• EXERCISE DESCRIPTION
Quote the records below word for word, please, from the very first line through the one that contains "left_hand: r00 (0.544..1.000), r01", and nothing beyond it.

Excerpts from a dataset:
== Segment start ==

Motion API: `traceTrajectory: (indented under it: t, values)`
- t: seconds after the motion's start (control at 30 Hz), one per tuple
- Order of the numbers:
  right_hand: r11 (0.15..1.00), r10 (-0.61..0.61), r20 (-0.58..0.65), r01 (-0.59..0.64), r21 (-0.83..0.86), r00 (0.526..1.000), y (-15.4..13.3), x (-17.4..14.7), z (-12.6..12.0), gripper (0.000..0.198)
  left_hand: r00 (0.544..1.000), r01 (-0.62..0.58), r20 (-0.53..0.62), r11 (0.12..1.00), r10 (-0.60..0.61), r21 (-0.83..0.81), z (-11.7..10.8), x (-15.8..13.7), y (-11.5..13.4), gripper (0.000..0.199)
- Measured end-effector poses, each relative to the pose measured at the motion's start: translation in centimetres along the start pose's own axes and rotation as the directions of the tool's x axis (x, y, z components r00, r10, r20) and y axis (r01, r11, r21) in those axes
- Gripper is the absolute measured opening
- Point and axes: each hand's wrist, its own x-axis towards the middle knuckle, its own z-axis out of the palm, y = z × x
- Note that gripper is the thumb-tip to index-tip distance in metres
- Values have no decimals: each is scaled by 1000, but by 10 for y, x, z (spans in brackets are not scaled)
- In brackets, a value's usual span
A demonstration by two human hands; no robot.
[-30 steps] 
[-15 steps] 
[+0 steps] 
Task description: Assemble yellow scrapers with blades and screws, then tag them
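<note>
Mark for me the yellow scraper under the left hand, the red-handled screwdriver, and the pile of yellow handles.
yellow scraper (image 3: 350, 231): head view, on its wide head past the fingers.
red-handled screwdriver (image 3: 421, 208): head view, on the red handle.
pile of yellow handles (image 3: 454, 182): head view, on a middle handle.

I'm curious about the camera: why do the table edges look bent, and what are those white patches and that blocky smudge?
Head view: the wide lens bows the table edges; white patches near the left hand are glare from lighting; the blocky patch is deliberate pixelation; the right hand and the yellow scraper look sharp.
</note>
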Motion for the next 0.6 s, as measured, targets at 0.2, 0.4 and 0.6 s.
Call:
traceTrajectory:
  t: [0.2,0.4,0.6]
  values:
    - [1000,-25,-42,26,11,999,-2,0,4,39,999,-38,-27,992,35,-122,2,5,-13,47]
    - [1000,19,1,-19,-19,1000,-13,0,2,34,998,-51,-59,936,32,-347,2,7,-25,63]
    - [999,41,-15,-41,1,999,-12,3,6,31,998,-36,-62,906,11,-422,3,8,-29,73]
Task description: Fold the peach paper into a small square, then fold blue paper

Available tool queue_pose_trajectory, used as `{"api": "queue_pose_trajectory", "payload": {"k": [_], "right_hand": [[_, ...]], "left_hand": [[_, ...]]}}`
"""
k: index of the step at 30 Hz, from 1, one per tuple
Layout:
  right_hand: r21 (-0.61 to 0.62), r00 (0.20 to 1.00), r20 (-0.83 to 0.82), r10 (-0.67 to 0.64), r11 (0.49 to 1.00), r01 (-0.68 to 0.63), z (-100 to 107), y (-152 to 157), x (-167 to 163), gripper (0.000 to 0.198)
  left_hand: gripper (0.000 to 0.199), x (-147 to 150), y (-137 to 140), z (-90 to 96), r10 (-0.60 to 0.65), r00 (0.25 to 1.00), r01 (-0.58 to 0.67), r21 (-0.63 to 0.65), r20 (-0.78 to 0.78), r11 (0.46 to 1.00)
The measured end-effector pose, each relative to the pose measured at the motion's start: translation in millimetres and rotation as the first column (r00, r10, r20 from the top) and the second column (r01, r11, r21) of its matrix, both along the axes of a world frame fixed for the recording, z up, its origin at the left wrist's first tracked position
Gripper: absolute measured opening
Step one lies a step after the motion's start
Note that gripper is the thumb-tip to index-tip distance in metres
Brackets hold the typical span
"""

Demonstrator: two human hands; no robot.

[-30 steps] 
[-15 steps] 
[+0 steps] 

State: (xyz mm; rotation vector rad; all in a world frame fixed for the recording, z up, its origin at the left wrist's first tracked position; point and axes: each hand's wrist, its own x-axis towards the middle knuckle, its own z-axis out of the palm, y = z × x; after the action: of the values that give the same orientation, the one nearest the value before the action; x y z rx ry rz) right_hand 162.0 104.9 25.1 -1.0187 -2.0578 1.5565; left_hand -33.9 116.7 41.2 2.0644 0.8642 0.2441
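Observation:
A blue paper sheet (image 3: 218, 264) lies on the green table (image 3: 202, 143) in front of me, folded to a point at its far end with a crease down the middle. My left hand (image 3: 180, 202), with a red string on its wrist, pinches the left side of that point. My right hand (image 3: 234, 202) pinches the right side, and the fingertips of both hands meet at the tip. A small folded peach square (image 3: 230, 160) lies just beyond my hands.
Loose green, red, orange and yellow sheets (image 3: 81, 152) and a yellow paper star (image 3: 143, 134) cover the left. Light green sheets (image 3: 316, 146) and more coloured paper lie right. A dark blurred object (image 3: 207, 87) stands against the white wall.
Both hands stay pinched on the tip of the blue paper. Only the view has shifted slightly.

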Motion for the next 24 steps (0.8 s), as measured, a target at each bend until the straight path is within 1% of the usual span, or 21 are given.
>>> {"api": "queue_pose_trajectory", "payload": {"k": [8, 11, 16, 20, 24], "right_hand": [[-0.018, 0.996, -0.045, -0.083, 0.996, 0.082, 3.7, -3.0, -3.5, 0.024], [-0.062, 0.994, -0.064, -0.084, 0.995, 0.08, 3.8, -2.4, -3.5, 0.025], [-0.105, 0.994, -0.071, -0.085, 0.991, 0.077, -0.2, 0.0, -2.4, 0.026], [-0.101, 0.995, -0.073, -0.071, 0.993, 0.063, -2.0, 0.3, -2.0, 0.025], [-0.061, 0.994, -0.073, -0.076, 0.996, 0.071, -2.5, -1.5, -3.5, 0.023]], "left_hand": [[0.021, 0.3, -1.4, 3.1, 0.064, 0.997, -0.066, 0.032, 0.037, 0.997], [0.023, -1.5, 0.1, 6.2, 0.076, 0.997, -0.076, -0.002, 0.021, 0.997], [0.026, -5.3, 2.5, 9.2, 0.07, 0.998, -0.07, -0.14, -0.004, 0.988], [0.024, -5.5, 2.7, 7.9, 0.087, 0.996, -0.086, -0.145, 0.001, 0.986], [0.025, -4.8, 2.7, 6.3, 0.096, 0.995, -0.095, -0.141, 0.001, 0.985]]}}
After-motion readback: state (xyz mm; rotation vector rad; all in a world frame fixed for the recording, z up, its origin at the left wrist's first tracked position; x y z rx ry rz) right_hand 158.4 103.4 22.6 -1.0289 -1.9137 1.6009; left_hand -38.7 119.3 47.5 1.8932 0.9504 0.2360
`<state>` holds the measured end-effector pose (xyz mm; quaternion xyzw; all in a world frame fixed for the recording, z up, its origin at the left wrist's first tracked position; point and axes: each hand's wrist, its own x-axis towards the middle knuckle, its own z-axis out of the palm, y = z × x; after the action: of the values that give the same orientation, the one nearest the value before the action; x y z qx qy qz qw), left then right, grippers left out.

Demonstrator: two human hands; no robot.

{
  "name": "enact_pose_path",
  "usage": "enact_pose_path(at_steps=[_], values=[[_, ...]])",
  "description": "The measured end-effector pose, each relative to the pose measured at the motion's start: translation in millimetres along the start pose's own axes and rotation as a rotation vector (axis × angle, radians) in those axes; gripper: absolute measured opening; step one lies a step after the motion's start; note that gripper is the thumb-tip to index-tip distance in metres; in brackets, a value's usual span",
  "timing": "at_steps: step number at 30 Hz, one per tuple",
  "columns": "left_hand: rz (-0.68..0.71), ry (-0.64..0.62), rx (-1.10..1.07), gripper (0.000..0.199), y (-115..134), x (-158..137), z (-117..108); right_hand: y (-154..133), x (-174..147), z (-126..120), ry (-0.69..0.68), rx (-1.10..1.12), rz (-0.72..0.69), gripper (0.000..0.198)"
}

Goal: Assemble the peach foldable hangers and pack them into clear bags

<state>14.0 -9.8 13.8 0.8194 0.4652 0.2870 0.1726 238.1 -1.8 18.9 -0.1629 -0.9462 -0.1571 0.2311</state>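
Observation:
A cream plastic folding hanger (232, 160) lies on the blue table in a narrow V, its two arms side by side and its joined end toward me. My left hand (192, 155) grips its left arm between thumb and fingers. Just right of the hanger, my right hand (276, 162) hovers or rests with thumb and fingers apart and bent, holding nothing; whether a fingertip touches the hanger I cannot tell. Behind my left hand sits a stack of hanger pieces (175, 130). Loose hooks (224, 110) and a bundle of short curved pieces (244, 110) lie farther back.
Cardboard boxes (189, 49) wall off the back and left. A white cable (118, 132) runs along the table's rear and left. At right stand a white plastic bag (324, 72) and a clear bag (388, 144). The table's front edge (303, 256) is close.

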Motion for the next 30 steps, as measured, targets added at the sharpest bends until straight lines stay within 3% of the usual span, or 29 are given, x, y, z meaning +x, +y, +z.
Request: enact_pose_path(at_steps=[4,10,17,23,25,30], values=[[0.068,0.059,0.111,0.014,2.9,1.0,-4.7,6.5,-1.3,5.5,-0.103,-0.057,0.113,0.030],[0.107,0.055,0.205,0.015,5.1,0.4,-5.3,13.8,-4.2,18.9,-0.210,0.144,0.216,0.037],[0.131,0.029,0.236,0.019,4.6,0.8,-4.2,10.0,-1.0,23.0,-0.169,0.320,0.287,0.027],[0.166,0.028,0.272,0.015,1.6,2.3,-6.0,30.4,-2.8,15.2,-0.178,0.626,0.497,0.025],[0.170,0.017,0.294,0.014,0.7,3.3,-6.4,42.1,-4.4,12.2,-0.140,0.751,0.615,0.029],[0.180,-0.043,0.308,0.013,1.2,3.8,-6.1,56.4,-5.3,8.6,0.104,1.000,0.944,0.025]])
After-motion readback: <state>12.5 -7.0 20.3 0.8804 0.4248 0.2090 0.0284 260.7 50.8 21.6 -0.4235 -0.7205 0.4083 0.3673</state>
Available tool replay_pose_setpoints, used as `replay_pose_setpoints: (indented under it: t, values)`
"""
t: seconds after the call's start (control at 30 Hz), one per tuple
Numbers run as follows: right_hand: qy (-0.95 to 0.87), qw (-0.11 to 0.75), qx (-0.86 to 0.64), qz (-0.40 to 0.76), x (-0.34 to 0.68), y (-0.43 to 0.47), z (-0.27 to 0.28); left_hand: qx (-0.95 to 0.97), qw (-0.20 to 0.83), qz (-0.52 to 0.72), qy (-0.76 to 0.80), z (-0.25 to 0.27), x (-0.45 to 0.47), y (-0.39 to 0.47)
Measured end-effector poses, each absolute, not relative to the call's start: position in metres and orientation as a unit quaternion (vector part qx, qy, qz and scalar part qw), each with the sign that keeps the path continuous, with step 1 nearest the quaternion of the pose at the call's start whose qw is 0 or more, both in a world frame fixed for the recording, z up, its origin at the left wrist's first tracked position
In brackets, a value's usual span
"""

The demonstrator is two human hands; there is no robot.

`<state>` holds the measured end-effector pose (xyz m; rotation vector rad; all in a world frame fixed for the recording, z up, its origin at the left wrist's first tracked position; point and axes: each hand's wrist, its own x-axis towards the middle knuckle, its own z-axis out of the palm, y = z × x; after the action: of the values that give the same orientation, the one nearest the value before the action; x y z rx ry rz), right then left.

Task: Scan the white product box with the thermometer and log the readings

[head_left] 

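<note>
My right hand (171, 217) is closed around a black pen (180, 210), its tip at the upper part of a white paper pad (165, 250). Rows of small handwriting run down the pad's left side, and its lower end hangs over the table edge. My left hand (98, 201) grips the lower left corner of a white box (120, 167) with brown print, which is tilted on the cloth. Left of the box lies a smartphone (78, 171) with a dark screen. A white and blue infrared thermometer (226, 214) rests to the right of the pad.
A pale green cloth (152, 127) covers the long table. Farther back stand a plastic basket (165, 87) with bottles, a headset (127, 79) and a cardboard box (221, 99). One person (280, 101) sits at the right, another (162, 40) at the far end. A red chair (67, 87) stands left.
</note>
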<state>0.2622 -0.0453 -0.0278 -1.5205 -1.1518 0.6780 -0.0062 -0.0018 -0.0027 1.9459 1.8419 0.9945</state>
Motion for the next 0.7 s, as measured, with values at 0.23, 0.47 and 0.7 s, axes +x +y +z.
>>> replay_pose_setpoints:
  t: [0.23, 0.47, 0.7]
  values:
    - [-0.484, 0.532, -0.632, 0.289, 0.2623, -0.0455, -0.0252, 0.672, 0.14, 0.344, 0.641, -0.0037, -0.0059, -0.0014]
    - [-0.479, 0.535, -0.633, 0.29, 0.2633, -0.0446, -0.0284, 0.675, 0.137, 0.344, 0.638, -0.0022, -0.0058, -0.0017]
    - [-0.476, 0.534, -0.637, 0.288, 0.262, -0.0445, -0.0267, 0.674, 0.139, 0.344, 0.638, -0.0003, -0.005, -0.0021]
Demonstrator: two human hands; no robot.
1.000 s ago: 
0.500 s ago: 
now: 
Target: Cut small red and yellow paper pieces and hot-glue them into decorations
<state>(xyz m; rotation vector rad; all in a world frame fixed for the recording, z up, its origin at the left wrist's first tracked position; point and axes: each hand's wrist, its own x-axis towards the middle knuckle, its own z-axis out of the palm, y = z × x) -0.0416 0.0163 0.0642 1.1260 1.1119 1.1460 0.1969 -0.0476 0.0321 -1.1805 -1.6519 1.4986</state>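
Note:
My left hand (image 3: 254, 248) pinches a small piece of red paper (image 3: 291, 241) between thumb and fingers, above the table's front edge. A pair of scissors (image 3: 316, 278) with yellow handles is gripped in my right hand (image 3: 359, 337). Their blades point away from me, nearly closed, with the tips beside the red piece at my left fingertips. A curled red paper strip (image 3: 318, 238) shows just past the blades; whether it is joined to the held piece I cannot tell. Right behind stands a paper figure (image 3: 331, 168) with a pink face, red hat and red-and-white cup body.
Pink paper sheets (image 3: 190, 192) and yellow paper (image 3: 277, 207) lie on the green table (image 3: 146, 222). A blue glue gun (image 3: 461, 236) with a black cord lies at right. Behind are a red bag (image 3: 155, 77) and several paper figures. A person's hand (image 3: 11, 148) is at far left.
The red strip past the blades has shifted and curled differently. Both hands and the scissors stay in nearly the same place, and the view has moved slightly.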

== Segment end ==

• EXERCISE SOLUTION
Motion API: `traceTrajectory: (indented under it: t, values)`
- t: seconds after the motion's start (control at 30 Hz), one per tuple
- Order of the numbers:
  right_hand: r11 (0.15..1.00), r10 (-0.61..0.61), r20 (-0.58..0.65), r01 (-0.59..0.64), r21 (-0.83..0.86), r00 (0.526..1.000), y (-15.4..13.3), x (-17.4..14.7), z (-12.6..12.0), gripper (0.000..0.198)
  left_hand: r00 (0.544..1.000), r01 (-0.62..0.58), r20 (-0.53..0.62), r11 (0.12..1.00), r10 (-0.60..0.61), r21 (-0.83..0.81), z (-11.7..10.8), x (-15.8..13.7), y (-11.5..13.4), gripper (0.000..0.199)

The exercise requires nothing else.